In this article, take a look at how indexes work in Nebula Graph and see core concepts to understand them.

Why Indexes Are Needed in a Graph Database

Indexes are an indispensable function in a database system. Graph databases are no exception.

An index is actually a sorted data structure in the database management system. Different database systems adopt different sorting structures.

Popular index types include:

  • B-Tree index
  • B+-Tree index
  • B*-Tree index
  • Hash index
  • Bitmap index
  • Inverted index

Each of them uses their own sorting algorithms.

A database index allows efficient data retrieval from databases. Despite of the query performance improvement, there are some disadvantages of indexes:

  • It takes time to create and maintain indexes, which scales with dataset size.
  • Indexes need extra physical storage space.
  • It takes more time to insert, delete, and update data because the index also needs to be maintained synchronously.

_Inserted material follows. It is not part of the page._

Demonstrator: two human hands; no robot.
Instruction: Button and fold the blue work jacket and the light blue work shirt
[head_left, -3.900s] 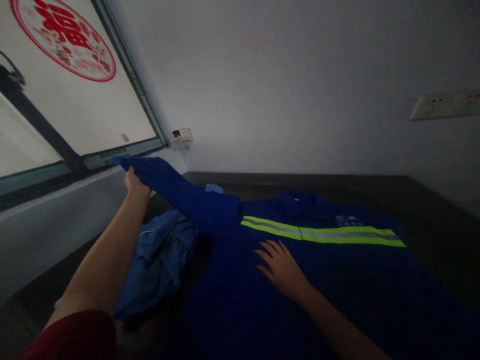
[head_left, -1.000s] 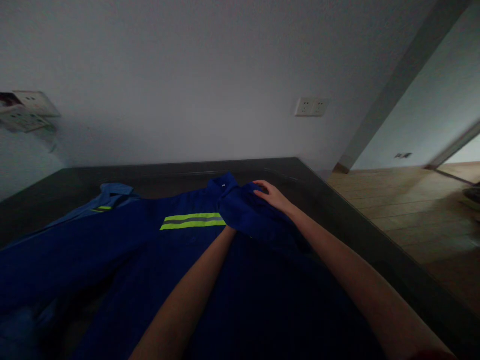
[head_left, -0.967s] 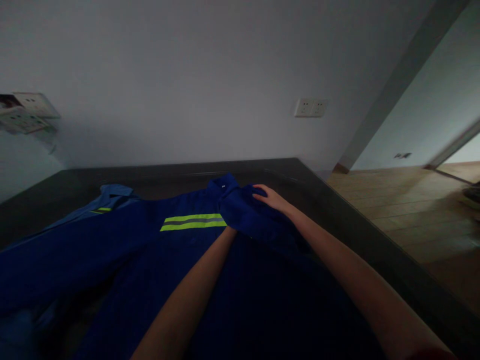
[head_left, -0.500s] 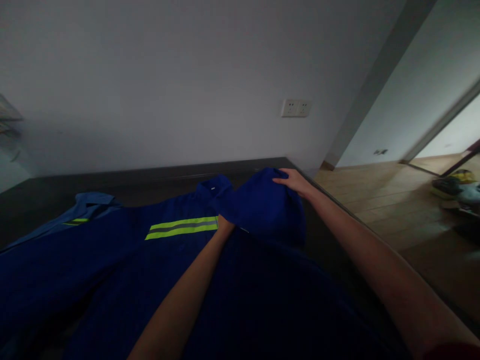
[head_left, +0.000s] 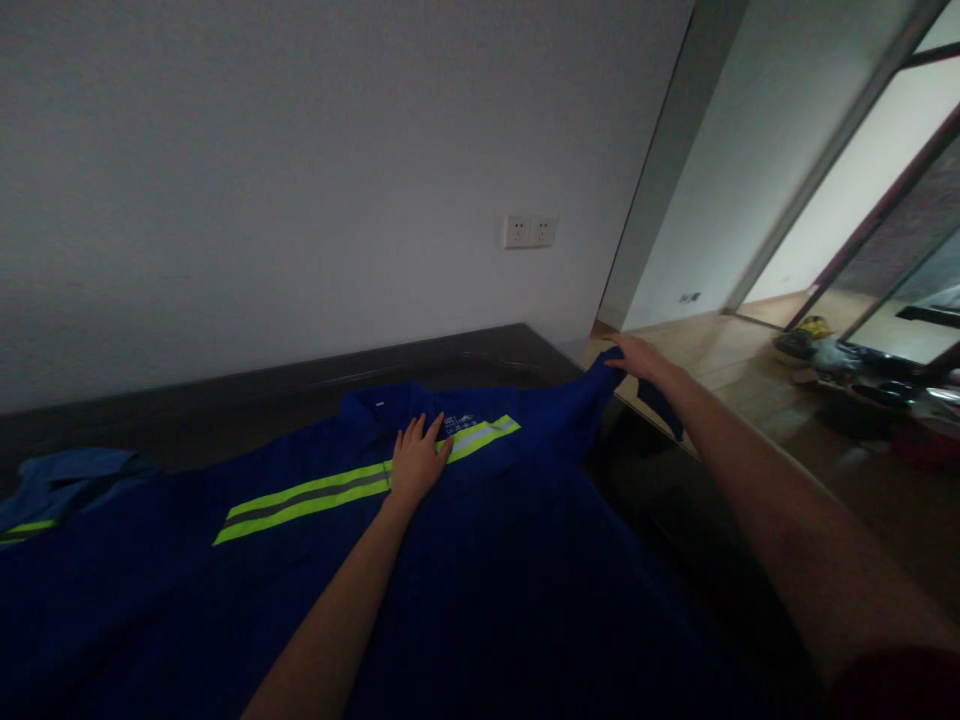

Taking the above into consideration, Nebula Graph now supports indexes for more efficient retrieves on properties.

This post gives a detailed introduction to the design and practice of indexes in Nebula Graph.

Core Concepts to Understand Indexes in Nebula Graph

Below is a list of common Nebula Graph index terms we use across the post.

  • Tag: A label associated with a list of properties. Each vertex can associate with multiple tags. Tag is identified with a TagID. You can regard tag as a node table in SQL.
  • Edge: Similar to tag, edge type is a cluster of properties on edges. You can regard edge type as an edge table in SQL.
  • Property: The name-value pairs on tag or edge. Its data type is determined by the tag or edge type.
  • Partition: The minimum logical storage unit of Nebula Graph. A StorageEngine can contain multiple partitions. Partition is divided into leader and follower. We use Raft to guarantee data consistency between leader and follower.
  • Graph space: A physically isolated space for a specific graph. Tags and edge types in one graph are independent with those in another graph. A Nebula Graph cluster can have multiple graph spaces.
  • Index: Index in this post refers specifically to the index of ~ ~tag or edge type properties. Its data type depends on tag or edge type.
  • TagIndex: An index created for a tag. You can create multiple indexes for the same tag. Cross-tag composite index is yet to be supported.
  • EdgeIndex: An index created for an edge type. Similarly, you can create multiple indexes for the same edge type. Cross-edge-type composite index is yet to be supported.
  • Scan Policy: The policy to scan indexes. Usually, there are multiple methods to scan indexes to execute one query statement, but the scan policy itself gets to decide which method to use ultimately.
  • Optimizer: Optimize query conditions, such as sorting, splitting, and merging sub-expression nodes of the expression tree of the where clause. It’s used to obtain higher query efficiency.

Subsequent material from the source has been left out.